Als wir Rom verließen, erzählte mir Achillas, dass wir bis zu unserem Ziel Pompeji gut hundertzwanzig Meilen zurücklegen mussten, für die wir etwa zwölf Tage benötigen würden. Da die Träger ein besonderes, gleichmäßiges Schrittmaß hatten, mit dem sie das Tempo unserer Reise bestimmten, liefen Achillas und ich die meiste Zeit hinter der Sänfte her, was uns die Gelegenheit gab, uns besser kennenzulernen.

Auf den ersten Meilen wurde die Via Appia, die am Capenischen Tor ihren Anfang nahm, auf beiden Seiten von schattenspendenden Zypressen, Pinien und Eichen, sowie einer Vielzahl von mehr oder weniger prächtigen Grabmälern gesäumt. Danach führte sie durch ein flaches ländliches Gebiet, in dem vor allem Wein, Obst und Oliven angebaut wurden, geradewegs auf die sich südlich von Rom erhebenden Albanerberge zu.

Wenn man den Römern für etwas Bewunderung zollen will, dann sind es ihre Straßen. Bessere und haltbarere gibt es - über solche Entfernungen - wohl nirgends auf der Welt. Das trifft natürlich auch auf die Via Appia zu, doch trotz der landschaftlichen Schönheit, die sie auf ihrem langen Weg umgibt, kann ich bis heute - ob der sechstausend dort ans Kreuz geschlagenen Gefährten - nur mit Grausen an sie denken.

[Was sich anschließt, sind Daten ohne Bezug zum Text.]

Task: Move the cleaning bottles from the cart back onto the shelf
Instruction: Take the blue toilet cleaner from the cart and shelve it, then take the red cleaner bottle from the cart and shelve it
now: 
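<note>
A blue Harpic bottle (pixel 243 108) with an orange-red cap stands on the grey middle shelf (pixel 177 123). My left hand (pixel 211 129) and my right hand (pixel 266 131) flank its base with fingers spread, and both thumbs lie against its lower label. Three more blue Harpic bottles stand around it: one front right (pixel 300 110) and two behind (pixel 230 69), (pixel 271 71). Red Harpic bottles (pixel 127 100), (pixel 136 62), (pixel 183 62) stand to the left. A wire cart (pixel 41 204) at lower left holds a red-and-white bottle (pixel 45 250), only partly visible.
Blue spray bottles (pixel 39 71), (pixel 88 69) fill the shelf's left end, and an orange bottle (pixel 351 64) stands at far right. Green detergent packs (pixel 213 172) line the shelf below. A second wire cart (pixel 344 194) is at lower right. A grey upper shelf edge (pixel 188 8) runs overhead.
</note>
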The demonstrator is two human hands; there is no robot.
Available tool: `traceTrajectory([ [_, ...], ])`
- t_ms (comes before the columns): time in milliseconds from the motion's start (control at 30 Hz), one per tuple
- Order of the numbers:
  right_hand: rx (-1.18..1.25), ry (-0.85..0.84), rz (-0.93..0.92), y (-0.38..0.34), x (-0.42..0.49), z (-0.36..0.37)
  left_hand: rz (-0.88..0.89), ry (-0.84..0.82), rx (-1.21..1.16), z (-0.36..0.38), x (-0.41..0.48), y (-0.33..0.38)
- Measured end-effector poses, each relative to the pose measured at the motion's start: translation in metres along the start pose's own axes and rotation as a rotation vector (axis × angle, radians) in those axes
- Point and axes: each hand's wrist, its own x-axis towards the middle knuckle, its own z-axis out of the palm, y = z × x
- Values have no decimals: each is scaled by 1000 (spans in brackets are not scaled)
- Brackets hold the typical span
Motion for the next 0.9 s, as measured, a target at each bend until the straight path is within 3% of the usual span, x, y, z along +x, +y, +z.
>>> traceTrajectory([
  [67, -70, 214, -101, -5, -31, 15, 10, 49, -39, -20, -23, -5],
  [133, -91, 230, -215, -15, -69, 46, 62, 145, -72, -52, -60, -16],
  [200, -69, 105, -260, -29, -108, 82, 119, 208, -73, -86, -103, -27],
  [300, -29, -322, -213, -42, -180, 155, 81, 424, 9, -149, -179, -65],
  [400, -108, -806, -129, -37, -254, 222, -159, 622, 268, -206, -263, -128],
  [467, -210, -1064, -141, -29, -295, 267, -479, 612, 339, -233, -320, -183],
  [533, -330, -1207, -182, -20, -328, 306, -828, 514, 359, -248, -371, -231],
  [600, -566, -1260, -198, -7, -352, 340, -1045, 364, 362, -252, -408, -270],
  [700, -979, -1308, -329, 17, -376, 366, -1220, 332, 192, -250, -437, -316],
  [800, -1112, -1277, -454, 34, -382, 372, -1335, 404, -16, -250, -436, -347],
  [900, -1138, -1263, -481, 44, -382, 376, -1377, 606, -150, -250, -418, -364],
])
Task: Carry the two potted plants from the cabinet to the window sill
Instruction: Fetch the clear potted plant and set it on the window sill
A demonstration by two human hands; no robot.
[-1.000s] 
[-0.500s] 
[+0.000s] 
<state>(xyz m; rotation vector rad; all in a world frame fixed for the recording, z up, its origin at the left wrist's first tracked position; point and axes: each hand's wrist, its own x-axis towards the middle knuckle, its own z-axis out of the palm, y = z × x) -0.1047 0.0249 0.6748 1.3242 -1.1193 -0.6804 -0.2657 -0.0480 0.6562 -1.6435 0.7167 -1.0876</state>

Während der ganzen Reise übernachteten wir zumeist in Gasthäusern, bei deren Auswahl Plotinos eine seltsame Neigung zur Heruntergekommenheit, ja, Verkommenheit entwickelte. Je schäbiger die Behausung war, desto besser erschien sie ihm.

Mir machte das nichts aus, ich war viel Schlimmeres gewohnt, doch ich wunderte mich, dass ein in so feine seidene Kleider gehüllter Mann keine der durchaus vorhandenen luxuriösen Unterkünfte, auswählte.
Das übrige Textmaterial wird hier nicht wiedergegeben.